About this exercise:
Each line of the data below that carries the word "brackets" needs to be copied.

Recorded data:
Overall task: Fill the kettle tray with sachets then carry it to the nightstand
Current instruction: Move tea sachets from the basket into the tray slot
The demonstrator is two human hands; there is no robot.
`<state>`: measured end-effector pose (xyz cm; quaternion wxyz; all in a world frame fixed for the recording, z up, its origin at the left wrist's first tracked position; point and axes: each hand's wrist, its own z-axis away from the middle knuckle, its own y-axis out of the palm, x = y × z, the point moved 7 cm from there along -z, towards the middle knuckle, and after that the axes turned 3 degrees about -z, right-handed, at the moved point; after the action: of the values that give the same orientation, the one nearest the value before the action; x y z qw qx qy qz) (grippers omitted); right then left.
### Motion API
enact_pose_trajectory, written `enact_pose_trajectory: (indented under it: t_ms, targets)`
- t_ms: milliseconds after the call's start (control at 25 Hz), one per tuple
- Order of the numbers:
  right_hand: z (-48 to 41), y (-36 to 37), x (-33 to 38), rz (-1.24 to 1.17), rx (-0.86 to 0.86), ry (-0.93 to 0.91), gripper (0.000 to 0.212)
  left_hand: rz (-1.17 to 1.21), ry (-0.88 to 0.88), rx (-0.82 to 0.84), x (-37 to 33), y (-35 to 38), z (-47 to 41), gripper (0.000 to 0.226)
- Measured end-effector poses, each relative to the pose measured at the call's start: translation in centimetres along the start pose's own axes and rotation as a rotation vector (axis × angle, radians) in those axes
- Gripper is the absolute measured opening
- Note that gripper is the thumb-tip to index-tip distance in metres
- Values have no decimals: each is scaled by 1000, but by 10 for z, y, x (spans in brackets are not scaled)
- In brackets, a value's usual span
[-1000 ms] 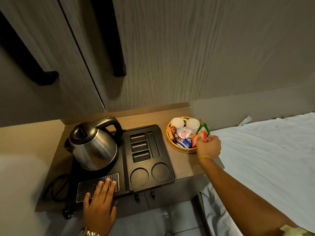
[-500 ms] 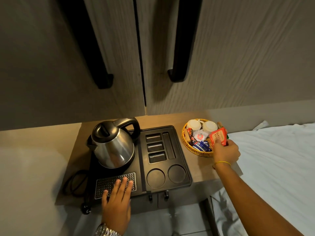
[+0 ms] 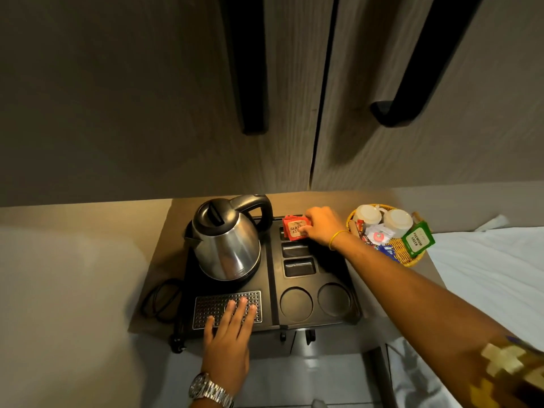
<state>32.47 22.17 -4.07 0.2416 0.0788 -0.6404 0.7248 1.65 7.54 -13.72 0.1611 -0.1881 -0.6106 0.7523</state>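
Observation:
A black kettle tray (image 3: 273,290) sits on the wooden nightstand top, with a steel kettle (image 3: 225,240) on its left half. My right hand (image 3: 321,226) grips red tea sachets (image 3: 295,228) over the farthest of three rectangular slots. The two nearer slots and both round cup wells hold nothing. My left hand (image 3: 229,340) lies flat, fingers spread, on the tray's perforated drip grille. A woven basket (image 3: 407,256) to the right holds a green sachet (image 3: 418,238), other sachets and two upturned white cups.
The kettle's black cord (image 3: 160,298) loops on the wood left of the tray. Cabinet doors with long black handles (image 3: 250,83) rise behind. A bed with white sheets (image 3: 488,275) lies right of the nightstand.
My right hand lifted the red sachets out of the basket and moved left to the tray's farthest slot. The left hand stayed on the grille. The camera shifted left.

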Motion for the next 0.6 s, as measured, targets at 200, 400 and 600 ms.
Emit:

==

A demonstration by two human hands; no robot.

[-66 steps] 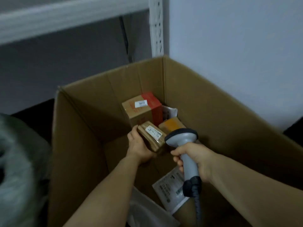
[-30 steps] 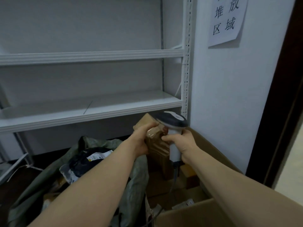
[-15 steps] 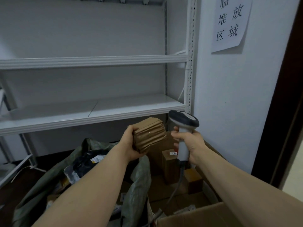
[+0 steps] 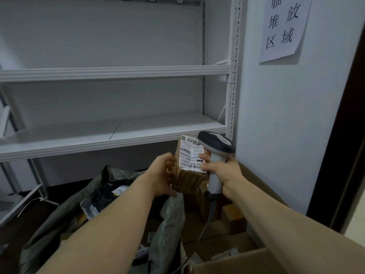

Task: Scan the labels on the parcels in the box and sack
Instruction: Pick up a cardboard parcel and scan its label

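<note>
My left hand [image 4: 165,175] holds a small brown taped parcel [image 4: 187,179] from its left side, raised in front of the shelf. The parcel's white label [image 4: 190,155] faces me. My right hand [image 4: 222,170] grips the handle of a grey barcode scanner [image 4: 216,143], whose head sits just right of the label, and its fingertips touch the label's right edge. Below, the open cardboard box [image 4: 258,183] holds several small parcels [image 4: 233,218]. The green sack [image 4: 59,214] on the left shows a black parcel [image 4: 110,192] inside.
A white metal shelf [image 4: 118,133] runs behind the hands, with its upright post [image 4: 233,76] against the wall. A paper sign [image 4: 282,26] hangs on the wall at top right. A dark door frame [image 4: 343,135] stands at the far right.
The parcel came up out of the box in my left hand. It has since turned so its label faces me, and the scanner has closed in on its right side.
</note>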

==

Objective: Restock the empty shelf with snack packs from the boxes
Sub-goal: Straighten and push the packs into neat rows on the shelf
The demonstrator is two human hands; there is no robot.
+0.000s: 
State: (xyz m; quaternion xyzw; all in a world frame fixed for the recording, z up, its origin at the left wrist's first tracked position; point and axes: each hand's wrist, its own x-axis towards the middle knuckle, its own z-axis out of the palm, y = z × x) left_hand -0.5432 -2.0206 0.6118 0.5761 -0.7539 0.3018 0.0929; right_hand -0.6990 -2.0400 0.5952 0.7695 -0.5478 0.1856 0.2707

Task solution:
- Values have no decimals: each is scaled by 1000, but by 10 for z, y, x (spans in brackets are not scaled)
- In brackets, a value's usual span

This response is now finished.